● Exercise
Your task is to repeat exactly the lines below between the line holding "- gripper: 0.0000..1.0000" and the line holding "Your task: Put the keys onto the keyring", inclusive, and only those.

(Entries taken from a collection)
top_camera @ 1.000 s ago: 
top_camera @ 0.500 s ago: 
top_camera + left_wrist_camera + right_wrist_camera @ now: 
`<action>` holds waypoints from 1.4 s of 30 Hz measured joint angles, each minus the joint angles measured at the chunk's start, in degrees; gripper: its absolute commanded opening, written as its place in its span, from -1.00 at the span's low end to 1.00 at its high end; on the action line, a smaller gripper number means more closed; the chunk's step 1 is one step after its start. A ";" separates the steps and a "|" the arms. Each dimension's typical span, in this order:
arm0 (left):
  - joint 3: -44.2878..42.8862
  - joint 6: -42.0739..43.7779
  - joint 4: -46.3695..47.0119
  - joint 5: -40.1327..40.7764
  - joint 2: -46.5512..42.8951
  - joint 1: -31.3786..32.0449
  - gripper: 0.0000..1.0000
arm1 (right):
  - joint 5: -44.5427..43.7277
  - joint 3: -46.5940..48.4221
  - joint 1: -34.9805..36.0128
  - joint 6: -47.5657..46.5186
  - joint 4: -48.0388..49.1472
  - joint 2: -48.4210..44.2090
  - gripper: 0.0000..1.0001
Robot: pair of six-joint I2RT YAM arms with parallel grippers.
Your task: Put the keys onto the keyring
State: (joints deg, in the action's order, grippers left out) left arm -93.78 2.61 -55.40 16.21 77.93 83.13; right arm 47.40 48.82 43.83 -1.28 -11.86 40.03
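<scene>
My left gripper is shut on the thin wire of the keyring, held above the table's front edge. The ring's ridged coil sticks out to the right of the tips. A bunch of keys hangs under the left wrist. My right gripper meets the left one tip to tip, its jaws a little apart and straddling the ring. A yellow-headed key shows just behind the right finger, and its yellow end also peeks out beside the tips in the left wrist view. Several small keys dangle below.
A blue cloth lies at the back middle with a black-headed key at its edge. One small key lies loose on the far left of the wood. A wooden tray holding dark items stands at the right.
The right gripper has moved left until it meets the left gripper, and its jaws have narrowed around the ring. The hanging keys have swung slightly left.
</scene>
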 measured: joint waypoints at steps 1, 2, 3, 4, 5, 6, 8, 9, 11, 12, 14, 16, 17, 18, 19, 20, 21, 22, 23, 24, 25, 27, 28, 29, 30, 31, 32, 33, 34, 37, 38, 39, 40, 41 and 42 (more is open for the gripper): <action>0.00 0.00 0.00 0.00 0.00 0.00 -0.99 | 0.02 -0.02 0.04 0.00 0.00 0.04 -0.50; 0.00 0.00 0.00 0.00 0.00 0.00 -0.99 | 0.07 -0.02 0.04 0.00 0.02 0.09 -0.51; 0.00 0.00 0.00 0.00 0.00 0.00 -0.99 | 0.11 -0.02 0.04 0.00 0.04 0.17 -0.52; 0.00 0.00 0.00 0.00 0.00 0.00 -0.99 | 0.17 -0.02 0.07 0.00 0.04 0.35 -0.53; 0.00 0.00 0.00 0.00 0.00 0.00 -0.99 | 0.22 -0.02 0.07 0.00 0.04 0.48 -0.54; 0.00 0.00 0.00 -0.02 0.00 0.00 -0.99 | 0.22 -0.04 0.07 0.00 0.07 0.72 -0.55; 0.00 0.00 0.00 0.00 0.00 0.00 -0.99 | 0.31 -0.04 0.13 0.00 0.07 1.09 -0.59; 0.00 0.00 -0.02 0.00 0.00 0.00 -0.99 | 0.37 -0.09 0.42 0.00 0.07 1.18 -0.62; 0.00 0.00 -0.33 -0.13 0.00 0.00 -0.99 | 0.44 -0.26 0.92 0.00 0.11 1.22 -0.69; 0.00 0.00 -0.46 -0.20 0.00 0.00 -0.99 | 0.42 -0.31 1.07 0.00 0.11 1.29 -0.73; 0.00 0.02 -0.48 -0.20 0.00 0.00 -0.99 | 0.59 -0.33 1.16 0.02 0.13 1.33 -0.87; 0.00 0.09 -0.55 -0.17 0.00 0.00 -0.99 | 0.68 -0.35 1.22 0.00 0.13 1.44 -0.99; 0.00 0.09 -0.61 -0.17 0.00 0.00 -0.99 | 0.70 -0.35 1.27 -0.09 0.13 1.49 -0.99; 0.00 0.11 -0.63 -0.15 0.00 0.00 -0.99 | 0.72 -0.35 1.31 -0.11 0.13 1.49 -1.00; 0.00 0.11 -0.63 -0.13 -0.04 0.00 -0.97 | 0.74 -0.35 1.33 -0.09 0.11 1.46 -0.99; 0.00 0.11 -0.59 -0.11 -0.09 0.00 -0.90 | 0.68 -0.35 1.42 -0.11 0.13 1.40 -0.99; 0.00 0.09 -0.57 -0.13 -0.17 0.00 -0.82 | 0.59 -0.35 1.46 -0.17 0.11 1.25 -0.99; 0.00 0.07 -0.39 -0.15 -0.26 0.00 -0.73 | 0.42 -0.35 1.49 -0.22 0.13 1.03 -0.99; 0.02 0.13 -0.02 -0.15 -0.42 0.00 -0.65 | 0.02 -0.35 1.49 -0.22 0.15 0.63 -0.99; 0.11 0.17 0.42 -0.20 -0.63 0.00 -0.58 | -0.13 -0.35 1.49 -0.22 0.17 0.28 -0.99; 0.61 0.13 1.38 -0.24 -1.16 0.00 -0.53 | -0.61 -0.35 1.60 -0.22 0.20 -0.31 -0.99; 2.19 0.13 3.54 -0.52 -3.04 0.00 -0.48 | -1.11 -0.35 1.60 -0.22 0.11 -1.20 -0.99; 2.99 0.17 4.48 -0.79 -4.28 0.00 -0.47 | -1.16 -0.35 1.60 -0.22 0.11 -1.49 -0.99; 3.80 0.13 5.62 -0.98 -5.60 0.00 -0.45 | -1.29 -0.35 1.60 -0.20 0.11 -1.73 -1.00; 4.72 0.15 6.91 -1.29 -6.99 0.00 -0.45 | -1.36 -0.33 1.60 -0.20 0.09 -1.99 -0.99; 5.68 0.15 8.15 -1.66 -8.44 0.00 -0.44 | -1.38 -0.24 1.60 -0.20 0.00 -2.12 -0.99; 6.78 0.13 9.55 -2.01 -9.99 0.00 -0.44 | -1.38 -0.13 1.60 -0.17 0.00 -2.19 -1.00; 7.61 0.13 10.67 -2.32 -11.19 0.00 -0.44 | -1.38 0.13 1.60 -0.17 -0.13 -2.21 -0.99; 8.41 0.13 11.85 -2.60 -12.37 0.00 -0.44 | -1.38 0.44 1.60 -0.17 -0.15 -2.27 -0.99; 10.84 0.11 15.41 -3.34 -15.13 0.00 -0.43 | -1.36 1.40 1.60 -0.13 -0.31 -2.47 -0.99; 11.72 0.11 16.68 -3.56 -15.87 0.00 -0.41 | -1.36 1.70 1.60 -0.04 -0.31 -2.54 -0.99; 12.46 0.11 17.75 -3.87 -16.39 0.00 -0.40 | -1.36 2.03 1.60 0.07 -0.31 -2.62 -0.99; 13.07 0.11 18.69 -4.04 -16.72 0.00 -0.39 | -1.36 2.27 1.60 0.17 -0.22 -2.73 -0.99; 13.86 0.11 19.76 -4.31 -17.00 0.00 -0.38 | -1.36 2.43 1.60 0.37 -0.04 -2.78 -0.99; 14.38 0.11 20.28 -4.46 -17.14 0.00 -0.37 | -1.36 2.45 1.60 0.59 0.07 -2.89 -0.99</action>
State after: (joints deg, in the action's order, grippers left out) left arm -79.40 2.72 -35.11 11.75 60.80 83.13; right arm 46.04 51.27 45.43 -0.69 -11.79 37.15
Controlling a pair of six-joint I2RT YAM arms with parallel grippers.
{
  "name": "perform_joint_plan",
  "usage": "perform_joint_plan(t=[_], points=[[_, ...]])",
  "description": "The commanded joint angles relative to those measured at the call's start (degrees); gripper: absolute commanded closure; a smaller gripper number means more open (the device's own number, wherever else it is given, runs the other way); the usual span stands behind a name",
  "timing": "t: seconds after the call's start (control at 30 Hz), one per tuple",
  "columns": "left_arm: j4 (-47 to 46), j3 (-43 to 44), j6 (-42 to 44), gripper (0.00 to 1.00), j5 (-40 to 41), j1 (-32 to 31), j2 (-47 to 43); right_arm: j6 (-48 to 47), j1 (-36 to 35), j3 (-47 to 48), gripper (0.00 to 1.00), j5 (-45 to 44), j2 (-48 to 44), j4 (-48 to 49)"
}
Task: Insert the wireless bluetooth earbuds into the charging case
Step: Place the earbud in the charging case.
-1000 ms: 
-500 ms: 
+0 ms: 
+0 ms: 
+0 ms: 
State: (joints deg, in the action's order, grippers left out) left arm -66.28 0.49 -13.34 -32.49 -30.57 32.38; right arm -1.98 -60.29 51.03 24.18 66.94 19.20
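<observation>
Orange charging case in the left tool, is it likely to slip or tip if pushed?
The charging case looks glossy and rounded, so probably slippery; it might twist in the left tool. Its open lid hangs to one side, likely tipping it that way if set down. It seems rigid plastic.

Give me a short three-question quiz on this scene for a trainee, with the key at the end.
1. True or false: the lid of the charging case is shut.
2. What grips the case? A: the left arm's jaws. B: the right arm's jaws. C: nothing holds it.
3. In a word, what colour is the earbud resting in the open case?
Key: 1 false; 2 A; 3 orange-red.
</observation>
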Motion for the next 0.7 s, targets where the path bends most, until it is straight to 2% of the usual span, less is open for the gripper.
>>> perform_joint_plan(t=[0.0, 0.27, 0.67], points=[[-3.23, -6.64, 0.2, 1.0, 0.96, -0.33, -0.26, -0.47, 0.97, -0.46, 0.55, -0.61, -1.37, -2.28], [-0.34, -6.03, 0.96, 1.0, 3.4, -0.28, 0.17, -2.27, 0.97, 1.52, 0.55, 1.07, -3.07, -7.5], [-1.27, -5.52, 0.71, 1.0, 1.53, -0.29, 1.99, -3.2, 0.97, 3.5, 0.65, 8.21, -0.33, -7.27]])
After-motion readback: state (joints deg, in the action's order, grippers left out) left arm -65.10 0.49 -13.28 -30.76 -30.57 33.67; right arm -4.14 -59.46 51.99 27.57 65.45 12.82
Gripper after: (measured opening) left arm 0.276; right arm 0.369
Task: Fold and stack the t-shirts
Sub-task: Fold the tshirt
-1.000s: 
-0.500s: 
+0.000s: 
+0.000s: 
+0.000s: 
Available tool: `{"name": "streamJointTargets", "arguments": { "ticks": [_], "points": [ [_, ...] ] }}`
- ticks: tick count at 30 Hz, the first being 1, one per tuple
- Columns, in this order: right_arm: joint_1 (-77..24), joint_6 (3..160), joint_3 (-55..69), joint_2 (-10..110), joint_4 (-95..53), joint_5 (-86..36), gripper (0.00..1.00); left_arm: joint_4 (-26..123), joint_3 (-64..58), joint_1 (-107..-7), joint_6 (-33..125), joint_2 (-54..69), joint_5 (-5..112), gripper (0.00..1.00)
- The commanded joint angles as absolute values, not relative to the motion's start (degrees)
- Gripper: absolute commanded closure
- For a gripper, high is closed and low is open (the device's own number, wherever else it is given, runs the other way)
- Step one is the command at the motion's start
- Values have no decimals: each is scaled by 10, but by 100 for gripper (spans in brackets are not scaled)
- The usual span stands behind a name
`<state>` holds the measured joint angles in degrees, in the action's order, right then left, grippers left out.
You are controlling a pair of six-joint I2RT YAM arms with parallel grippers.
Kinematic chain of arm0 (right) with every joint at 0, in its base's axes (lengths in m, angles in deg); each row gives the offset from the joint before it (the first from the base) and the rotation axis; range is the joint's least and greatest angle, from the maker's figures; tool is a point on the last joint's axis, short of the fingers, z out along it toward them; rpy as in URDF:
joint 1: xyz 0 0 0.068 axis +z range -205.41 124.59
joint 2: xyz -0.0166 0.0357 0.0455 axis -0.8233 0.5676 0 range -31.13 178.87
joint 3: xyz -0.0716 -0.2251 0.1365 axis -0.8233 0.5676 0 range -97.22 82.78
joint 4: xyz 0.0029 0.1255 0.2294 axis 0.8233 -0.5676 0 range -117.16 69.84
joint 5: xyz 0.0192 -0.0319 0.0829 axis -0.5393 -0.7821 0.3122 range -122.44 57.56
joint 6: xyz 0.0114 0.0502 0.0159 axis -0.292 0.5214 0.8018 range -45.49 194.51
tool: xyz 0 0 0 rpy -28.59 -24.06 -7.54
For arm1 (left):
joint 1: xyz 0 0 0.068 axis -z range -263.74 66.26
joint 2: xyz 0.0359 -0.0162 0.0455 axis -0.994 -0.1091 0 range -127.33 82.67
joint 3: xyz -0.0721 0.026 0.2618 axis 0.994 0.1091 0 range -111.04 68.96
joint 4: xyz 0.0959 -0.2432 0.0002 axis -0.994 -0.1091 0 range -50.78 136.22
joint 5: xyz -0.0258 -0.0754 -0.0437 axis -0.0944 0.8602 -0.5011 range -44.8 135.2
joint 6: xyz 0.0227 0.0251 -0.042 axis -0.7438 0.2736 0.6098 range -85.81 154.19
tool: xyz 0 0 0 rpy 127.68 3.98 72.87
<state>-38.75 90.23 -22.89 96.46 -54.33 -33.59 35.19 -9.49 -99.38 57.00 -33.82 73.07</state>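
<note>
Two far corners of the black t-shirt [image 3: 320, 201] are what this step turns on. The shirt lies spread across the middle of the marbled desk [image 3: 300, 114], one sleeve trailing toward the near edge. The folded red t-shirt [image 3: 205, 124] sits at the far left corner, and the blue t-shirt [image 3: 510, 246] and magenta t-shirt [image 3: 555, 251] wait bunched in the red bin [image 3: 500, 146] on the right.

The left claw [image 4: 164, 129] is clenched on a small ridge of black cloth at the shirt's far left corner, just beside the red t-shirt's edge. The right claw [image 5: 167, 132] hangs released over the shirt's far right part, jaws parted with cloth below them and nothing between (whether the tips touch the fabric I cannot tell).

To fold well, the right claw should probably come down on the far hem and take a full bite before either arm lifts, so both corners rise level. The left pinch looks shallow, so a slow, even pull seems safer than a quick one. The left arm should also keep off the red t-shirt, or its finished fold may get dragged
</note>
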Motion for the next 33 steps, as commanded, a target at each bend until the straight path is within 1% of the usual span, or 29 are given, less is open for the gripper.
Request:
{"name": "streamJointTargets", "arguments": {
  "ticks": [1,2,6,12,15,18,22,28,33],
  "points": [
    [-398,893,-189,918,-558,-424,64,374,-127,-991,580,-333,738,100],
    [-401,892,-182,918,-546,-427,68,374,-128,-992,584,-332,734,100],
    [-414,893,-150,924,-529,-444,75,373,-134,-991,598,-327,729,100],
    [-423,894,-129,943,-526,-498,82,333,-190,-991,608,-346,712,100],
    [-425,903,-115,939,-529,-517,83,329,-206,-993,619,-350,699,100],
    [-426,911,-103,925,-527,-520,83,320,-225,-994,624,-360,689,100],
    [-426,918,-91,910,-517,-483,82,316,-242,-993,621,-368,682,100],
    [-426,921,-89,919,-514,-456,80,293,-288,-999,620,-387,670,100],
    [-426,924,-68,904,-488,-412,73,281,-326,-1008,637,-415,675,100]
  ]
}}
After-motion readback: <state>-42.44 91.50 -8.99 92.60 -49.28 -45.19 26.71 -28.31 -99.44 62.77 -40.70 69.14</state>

● Exercise result
  - gripper: 0.0000..1.0000
arm1 (right):
  - joint 5: -44.5427..43.7277
  - joint 3: -46.5940..48.4221
  - joint 1: -34.9805..36.0128
  - joint 6: -47.5657..46.5186
  - joint 4: -48.0388..49.1472
  - joint 2: -48.4210..44.2090
  - gripper: 0.0000..1.0001
Robot: pair of six-joint I2RT YAM arms with parallel grippers.
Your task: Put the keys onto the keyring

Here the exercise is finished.